▸ **Brief**: Retype the lines below exactly, but only those from the line that has "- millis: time" through the line that has "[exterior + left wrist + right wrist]". Omit every picture.

▸ **Source material**:
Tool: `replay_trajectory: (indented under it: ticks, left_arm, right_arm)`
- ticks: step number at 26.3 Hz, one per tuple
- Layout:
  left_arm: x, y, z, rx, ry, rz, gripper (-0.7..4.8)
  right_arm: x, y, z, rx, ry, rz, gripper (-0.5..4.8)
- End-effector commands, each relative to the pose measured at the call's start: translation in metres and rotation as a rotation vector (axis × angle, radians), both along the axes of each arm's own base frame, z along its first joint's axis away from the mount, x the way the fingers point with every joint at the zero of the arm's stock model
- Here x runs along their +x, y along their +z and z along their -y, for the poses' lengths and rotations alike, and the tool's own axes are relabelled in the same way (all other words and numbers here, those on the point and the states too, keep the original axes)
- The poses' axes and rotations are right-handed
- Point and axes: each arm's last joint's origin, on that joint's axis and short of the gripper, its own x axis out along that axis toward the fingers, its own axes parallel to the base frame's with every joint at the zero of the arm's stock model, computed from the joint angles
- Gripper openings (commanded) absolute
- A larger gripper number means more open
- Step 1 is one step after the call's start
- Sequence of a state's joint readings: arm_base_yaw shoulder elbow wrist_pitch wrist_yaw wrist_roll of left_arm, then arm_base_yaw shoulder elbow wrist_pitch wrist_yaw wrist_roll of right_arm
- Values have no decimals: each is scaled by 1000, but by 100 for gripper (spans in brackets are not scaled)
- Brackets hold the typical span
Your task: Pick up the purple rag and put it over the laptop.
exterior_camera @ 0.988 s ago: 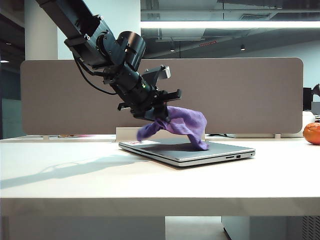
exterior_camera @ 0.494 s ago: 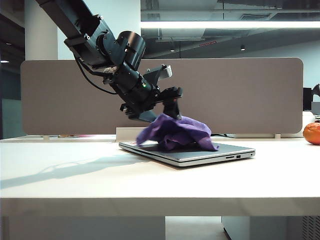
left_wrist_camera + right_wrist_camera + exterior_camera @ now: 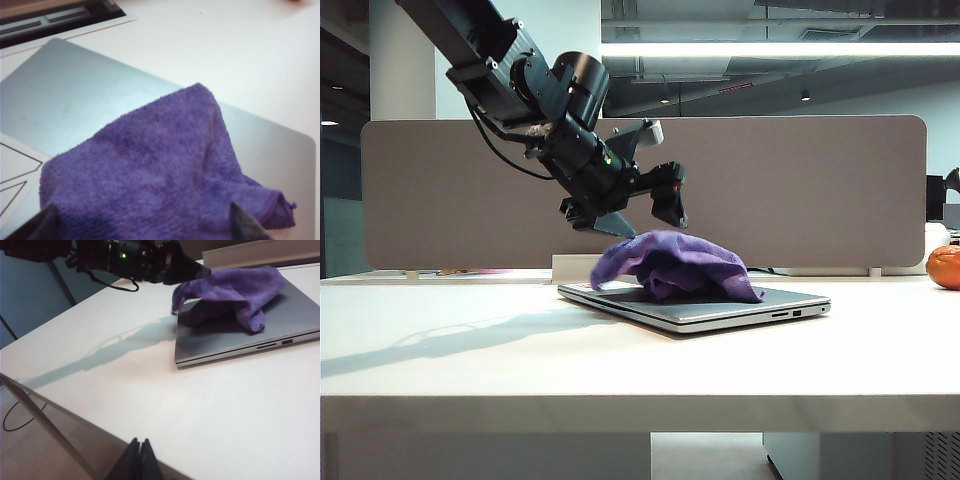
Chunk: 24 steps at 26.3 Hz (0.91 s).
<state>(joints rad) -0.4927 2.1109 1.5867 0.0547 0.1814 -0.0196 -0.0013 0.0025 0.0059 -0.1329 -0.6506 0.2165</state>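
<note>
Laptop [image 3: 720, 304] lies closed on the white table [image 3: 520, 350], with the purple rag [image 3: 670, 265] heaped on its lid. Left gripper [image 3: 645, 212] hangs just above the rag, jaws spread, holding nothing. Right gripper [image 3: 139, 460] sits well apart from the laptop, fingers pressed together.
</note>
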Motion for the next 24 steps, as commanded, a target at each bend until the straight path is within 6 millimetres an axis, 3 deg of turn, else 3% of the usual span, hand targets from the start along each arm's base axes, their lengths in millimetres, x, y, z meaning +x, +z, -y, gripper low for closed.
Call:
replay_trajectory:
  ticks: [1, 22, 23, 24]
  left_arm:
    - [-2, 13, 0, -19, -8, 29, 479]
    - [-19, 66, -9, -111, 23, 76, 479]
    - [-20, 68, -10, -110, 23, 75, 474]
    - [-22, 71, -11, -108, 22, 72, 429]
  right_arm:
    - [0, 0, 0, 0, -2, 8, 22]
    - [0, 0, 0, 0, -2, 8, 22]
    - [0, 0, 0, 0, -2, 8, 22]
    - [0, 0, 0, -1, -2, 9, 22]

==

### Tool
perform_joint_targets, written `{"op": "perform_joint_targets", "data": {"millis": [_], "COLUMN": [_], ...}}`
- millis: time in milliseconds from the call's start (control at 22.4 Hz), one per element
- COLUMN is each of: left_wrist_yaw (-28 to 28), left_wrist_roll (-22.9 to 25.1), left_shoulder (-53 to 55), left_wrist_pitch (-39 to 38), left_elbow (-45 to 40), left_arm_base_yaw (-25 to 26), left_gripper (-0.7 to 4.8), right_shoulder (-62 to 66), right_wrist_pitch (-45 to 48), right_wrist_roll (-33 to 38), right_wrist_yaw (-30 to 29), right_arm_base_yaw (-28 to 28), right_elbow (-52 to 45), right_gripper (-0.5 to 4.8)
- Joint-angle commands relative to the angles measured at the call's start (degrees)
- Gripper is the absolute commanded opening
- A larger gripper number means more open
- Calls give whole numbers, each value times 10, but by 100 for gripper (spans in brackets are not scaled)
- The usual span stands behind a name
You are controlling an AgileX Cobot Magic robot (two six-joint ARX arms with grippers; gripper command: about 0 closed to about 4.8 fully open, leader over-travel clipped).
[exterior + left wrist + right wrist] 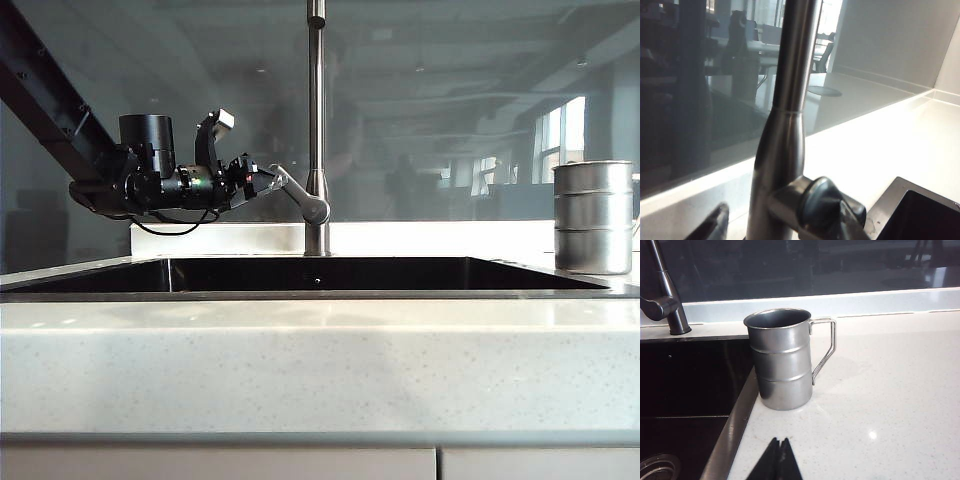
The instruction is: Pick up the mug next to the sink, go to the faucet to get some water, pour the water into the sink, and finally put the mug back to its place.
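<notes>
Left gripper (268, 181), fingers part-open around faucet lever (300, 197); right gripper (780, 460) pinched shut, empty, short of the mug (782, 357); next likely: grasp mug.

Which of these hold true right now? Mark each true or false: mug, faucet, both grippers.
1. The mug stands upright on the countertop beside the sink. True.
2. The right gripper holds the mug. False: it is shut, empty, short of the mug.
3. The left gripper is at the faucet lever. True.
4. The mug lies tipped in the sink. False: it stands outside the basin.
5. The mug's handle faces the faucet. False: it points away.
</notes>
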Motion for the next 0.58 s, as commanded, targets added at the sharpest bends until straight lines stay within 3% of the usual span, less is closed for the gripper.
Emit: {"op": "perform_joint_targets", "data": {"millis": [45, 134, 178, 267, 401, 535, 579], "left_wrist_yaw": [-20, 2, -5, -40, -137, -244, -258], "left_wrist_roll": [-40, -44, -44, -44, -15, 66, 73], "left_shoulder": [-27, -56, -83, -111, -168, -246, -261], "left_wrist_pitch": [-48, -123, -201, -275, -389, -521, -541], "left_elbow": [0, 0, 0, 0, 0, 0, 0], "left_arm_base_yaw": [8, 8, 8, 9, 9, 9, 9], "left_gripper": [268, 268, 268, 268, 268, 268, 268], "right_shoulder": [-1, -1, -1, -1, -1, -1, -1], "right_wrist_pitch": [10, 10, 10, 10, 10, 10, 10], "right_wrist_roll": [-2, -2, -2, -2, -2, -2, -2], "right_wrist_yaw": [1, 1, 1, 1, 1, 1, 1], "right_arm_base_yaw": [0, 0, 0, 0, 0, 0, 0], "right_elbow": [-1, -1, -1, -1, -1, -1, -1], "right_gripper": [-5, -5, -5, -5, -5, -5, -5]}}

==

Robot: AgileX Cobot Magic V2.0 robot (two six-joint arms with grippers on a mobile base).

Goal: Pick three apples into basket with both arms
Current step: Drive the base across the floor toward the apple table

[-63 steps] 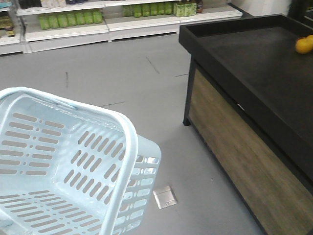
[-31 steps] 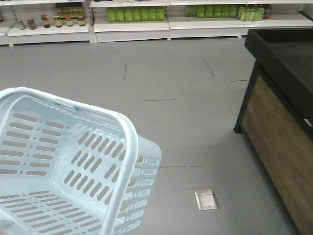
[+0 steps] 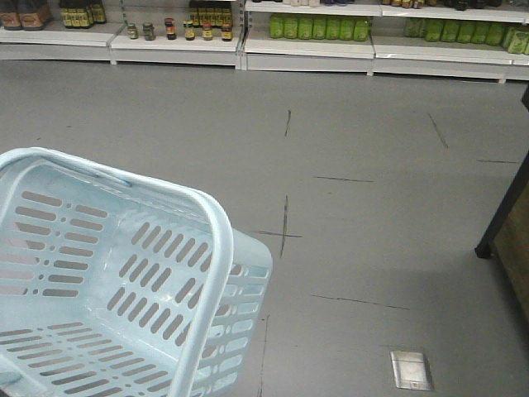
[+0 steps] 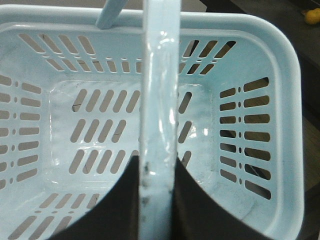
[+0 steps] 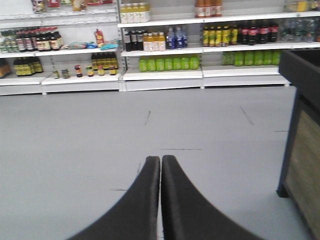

▸ **Task result**:
- millis: time in milliseconds from the call's start (control at 22.4 Hz), one per element
- COLUMN is each of: left_wrist_yaw (-28 to 28), left_wrist_roll (-22.9 to 25.1), left_shoulder (-53 to 55), left_wrist_pitch (-39 to 38), left_elbow (-45 to 40), left_arm_base_yaw (-25 to 26), left_gripper (-0.7 to 4.8), right_shoulder (-62 to 66), right_wrist_pitch (-45 to 48), right_wrist_roll (-33 to 38), right_wrist_yaw (-30 to 29), right_arm_base_yaw (-28 to 28), right_elbow (-52 to 45), right_gripper (-0.5 to 4.8)
- Joint-angle commands relative to the angles measured at the call's start (degrees)
- Gripper is the absolute commanded opening
- A larger gripper number means more open
- Calls give whole numbers, each value times 10, but by 100 for gripper (spans in brackets are not scaled)
- The usual span stands behind a name
You are controlling an AgileX Cobot Magic robot (two six-joint ARX arms with grippers; gripper command: about 0 closed to about 4.8 fully open, leader over-travel clipped).
[exterior + left wrist + right wrist] 

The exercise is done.